Maryland State Fair canceled due to coronavirus; some livestock shows will still go on

Maryland State Fair officials said this year’s event at the fairgrounds in Timonium is canceled due to the coronavirus pandemic.

“There will be no rides, no racing, no public buildings, no commercial buildings, no indoor entries, no farm and garden entries,” general manager Andy Cashman said Wednesday afternoon. “The only thing we’re going to have at this year’s fair will be the junior and open livestock shows...[and] no public will be invited.”


Cashman added that those shows will be limited to in-state participants. The fair was originally scheduled to run from Aug. 27 to Sept. 7.

The state fair, which usually draws hundreds of thousands of attendees and marks the unofficial end of the summer season, has been an ongoing Maryland tradition for more than a century. The fair has not been canceled in its 142-year history except for during World War II, when the U.S. Army used the fairgrounds property, the Maryland State Fair said in a Wednesday news release.


But social distancing regulations and other safety measures needed to ensure compliance with state-level restrictions on mass gatherings would disrupt this year’s fair.

“We were trying to see what was going to happen with the virus, if the numbers were going to go up [or] down,” Cashman said. “It’s the right thing, it’s the safety of everybody. ... We were trying to wait as long as we could, and we wanted to make the right decision, to be safe. And to do that, we really had to [cancel]. Safety is what it’s all about.”

The fair joins other large, outdoor gatherings such as concerts, carnivals, festivals and sporting events in being halted in Maryland and elsewhere as cases, deaths and hospitalizations caused by COVID-19 prompt officials to tighten restrictions on assembling.

The coronavirus pandemic has shuttered other state fairs in Illinois, Iowa, Ohio and Wisconsin as officials take different approaches to mitigating the spread of the disease.

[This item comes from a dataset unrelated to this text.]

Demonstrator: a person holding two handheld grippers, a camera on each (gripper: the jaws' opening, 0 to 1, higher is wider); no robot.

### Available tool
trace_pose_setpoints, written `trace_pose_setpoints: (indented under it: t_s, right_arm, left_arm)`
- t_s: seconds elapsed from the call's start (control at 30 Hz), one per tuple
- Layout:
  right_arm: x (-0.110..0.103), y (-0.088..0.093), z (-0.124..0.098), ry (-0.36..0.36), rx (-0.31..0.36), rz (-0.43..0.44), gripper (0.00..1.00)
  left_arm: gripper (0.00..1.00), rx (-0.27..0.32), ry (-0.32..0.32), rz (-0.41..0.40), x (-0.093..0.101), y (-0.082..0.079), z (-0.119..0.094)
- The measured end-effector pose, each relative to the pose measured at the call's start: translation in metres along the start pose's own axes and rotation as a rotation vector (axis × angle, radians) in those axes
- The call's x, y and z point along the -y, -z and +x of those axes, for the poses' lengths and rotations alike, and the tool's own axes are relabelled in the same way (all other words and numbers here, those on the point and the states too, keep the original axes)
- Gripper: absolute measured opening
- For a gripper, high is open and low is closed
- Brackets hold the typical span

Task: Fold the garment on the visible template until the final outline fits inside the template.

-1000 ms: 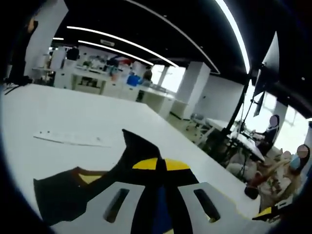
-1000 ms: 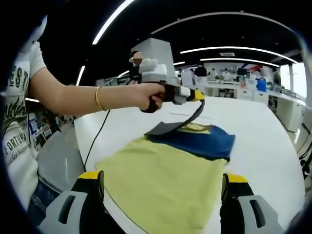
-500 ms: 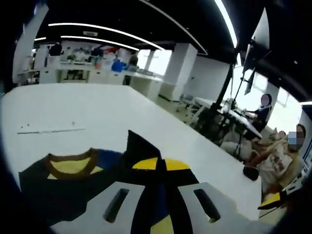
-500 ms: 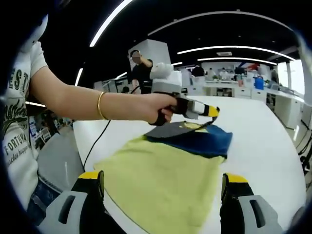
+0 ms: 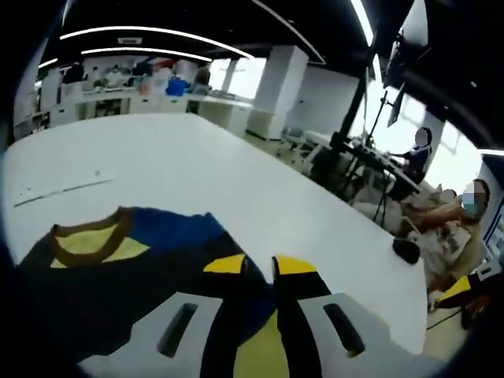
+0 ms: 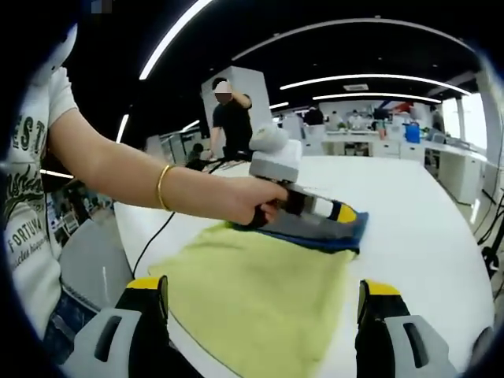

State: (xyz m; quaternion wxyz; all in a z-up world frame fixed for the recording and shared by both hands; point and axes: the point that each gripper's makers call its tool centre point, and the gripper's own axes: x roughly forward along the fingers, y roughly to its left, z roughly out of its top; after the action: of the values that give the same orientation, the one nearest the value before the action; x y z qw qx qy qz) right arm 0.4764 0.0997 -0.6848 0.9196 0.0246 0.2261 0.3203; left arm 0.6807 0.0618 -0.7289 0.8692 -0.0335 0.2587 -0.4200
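A fold of the navy part is being laid down onto the garment, as I judge it. The left gripper (image 5: pixel 257 264), held in a hand (image 6: pixel 252 206), sits low over the yellow-and-navy cloth garment (image 6: pixel 260 291); its yellow-tipped jaws stand slightly apart with navy cloth at and beneath the tips, though I cannot tell if any cloth is still pinched between them. The right gripper (image 6: pixel 264 299) waits at the near edge, jaws spread wide and empty, the yellow cloth lying between and beyond them.

The next move probably calls for freeing the left gripper from the cloth without dragging the fold, then checking the outline. No template edge can be made out under the garment, so how well it fits cannot be judged.

The garment lies flat on the white counter (image 6: pixel 425 236). In the right gripper view its near part is a broad pale-yellow panel, with a navy layer (image 6: pixel 331 236) at the far end under the left gripper. In the left gripper view the navy fabric spreads to the left, with a brown-trimmed neckline (image 5: pixel 88 239) showing a yellow lining. A person stands beyond the counter.
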Motion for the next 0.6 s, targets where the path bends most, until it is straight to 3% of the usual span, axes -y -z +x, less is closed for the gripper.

Sean Naron, a spokesman for Baltimore County Executive Johnny Olszewski Jr., said the county health department had been advising state fair officials on safety protocols.

To curb a resurgence of cases in Maryland, Gov. Larry Hogan tightened mask restrictions last week. He also cautioned residents against traveling to states with testing positivity rates higher than 10%.

Public health experts say the coronavirus spreads easiest between people via droplets from the mouth and nose, which is why they recommend wearing masks in public. But events such as state fairs pose challenges to social distancing, as they usually involve outdoor games, amusement park rides, horse racing, live music and out-of-town travelers.

One such traveler, Tammy Long, comes each year with her husband and four children to run the Tiki Tea stalls. The iced tea vendor, who usually puts up three stalls around the fairgrounds, said her main source of income has all but dried up as fair after fair disappears from the calendar. She has not sold tea at a fair since February.

“It’s all our family’s ever done. We’ve traveled up and down the East Coast all our life,” said Long, a Frederick native now living in Riverview, Florida. “We miss the traveling. We miss seeing all the people. You get to know all these people year after year and they become part of your family.”

Long said she finds it unfair that Disney World can reopen but state fairs have to shutter.

“I bought hand sanitizer and wipes and partitions just in the hopes we’d able to do something,” she said. “Now, we are waiting for the last two fairs to cancel. They’re hanging on by a thread, but it’s not looking good.”

While the livestock shows will go on, the youth and open class exhibitors who showcase their animals will have to follow “proper protocols,” including wearing masks and adhering to social distancing at all times, according to the Maryland State Fair’s news release.


Melissa Harrison Schulze, of Washington Farm in Woodbine, exhibited livestock at the state fair when she was a child, and now gets to see her children do the same. Now she said she regrets that the public will miss the educational aspects the farm animals displays offer.

“With closing everything else down and not allowing the public in, it’s not allowing us to let them have that experience of seeing the animals,” Schulze said. “Because some people, that’s the only time they see a cow, or a pig or a chicken. And it really helps us to be able to show what we’re doing, how we’re taking care of our animals on the farm, to the general public.”

State Fair president Donna Myers said in the fair’s release that the decision was made in the interest of the more than half a million visitors who typically come to the fair. The organization thanked its vendors, patrons and supporters for allowing them the time to reach this decision and said next summer’s fair was already in the works.

The state had repurposed the fairgrounds in May to serve as an appointment-free, drive-thru COVID-19 testing site, which quickly reached capacity once it opened. The testing site, now located at the fairgrounds’ 158,400-square-foot Cow Palace, will move Aug. 13 to the property’s exhibition hall so the livestock show can take over the Cow Palace until Labor Day, Cashman said.